Minimum Detectable Effects
For success metrics, the effect size is the minimum detectable effect (MDE), which represents the smallest effect you want to be able to detect. Use the MDE to design your experiment so that it has enough statistical power to detect meaningful effects. Picking the MDE is a trade-off between:- The smallest effect that is still relevant for the business
- The smallest effect that is practically measurable
Non-Inferiority Margins
Confidence uses a different statistical test for guardrail metrics than for success metrics. These tests, called non-inferiority tests, verify that the metric performs better than a specified non-inferiority margin (NIM). The non-inferiority margin is essentially a tolerance level—you accept a small amount of degradation in the guardrail metric, but it must not worsen beyond the NIM.The non-inferiority margin (NIM) is a tolerance threshold that helps you gather
evidence to rule out the possibility that the metric deteriorates
by more than the NIM. This choice affects both the power analysis
and the results calculations.
How to Find the Smallest Practically Measurable Effect
Follow these steps to quickly understand what effect sizes are practically measurable in your experiments.-
Assess how large your experiments can be.

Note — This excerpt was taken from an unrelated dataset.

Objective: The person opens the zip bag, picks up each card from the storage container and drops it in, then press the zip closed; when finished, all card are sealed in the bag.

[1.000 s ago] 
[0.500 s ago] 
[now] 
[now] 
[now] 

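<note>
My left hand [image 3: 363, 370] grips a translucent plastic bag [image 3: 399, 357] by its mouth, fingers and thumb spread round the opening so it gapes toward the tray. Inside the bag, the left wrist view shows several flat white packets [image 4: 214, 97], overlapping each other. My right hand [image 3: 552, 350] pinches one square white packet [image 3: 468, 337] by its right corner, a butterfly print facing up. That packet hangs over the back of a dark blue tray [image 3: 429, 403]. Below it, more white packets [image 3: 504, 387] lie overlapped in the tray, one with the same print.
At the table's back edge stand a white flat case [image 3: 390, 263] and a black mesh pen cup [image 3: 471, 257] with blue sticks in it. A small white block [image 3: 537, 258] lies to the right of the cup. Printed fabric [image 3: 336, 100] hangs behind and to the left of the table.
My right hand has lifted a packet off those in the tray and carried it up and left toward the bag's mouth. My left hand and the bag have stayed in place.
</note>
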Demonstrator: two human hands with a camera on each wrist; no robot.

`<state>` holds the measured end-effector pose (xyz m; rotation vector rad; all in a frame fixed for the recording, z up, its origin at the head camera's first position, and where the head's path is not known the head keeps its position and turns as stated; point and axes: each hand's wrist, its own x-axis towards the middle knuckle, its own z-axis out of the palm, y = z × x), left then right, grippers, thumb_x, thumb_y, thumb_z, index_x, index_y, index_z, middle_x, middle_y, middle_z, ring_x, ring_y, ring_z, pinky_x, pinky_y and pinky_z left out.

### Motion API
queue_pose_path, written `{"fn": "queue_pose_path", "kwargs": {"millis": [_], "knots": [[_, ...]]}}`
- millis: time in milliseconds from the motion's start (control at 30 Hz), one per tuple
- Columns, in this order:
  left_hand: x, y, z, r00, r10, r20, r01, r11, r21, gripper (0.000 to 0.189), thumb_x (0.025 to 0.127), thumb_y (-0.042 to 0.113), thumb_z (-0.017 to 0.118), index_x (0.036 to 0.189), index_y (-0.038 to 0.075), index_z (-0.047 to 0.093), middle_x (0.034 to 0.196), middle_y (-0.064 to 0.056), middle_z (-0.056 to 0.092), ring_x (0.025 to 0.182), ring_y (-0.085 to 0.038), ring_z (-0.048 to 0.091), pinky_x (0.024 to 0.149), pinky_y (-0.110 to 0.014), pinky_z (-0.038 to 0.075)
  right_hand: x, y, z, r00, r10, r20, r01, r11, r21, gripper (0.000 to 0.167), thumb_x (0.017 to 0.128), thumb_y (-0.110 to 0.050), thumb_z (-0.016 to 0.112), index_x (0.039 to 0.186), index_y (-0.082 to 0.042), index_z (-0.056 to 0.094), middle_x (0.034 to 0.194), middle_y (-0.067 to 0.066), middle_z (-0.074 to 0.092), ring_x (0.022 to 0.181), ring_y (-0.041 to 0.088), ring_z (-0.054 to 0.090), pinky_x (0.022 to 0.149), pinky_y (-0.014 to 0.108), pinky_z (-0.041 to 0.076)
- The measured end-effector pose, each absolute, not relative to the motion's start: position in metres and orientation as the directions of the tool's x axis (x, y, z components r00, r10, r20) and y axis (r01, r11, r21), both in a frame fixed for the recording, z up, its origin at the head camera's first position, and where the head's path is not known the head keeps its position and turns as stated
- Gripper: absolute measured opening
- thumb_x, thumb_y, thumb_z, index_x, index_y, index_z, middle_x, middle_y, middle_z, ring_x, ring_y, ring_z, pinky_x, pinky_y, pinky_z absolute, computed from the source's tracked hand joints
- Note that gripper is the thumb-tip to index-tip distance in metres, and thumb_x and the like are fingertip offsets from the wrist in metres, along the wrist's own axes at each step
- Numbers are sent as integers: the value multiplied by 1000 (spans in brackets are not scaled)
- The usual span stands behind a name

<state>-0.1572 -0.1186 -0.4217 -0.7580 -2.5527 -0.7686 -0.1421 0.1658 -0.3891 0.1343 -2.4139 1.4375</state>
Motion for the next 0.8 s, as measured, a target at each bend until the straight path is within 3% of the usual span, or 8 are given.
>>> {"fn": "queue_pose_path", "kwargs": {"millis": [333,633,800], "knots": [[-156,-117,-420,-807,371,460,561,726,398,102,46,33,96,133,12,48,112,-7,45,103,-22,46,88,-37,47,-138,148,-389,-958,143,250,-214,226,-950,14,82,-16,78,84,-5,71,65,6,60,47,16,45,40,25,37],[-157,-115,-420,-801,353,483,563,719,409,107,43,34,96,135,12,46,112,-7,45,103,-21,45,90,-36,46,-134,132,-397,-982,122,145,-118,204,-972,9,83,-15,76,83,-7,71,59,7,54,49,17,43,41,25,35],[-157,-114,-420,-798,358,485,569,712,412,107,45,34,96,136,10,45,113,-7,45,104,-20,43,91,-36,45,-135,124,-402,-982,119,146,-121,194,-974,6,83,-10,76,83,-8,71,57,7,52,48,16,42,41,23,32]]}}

- Do you need to run multiple experiments in parallel? For example, if you need to run 4 experiments simultaneously on the same population, each experiment can only use 100/4=25% of users.
- Do you want to limit exposure to a new variant because the changes are risky?
-
Decide if the detectable effect size is small enough for your business needs.
- If the smallest detectable effect is small enough, select a value slightly larger than the smallest effect you can detect with enough power. Remember that sample size calculations are estimates with inherent uncertainty.
- If the smallest detectable effect is too large, consider these options:
- Change the metric. Variance can vary widely between metrics measuring similar aspects of user behavior. A lower-variance metric is more sensitive, giving you a higher chance of detecting effects.
- Adjust alpha and power. You can detect smaller effect sizes with the same sample size if you can tolerate more risk. Increase alpha to accept increased false positive results (shipping changes with no real effect). Decrease power to accept increased false negative results (failing to ship changes with positive effects).